Hong Kong’s student body continues to shrink and get more local – declining birth rate and emigration fuel further falls in enrolment while demand picks up for instruction in Mandarin
- Anfield International Kindergarten in Kowloon Tong is just one of many kindergartens reporting ‘under-enrolment’ due to emigration
- Invictus School and Canadian International talk about shifting demographics with fewer expats and more locals, who want international curricula and courses like robotics and coding

Hong Kong’s birth rate has been declining for decades, putting stress on schools. Fewer births mean fewer students, which means less government funding, classes being cut and, in the worst-case scenario, school closures.
This isn’t a new problem. In 2005, then Secretary for Education and Manpower, Professor Arthur Li was already proposing government measures to help secondary schools tackle problems arising from “under-enrolment”.

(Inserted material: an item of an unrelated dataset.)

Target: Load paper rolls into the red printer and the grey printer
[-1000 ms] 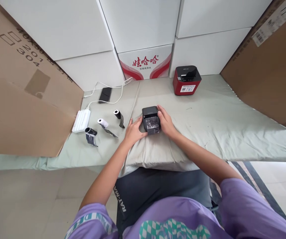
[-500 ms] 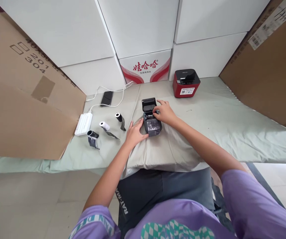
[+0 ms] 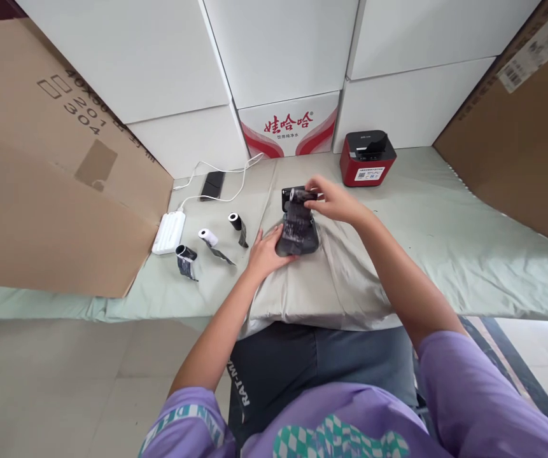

This long-standing problem has become more acute in recent years, though, and is impacting lower down the education pyramid. Hong Kong’s recent spike in emigration is starting to put the future of some of the city’s kindergartens in doubt.
A study released in January by the Hong Kong Federation of Education Workers found that about 10 per cent of the city’s kindergartens are at risk of closure due to residents leaving the city, in addition to the already low birth rate.

Many more kindergartens are already feeling the pressure. Anfield International Kindergarten in Kowloon Tong reports lower enrolment numbers, ever since the early days of the Covid-19 pandemic.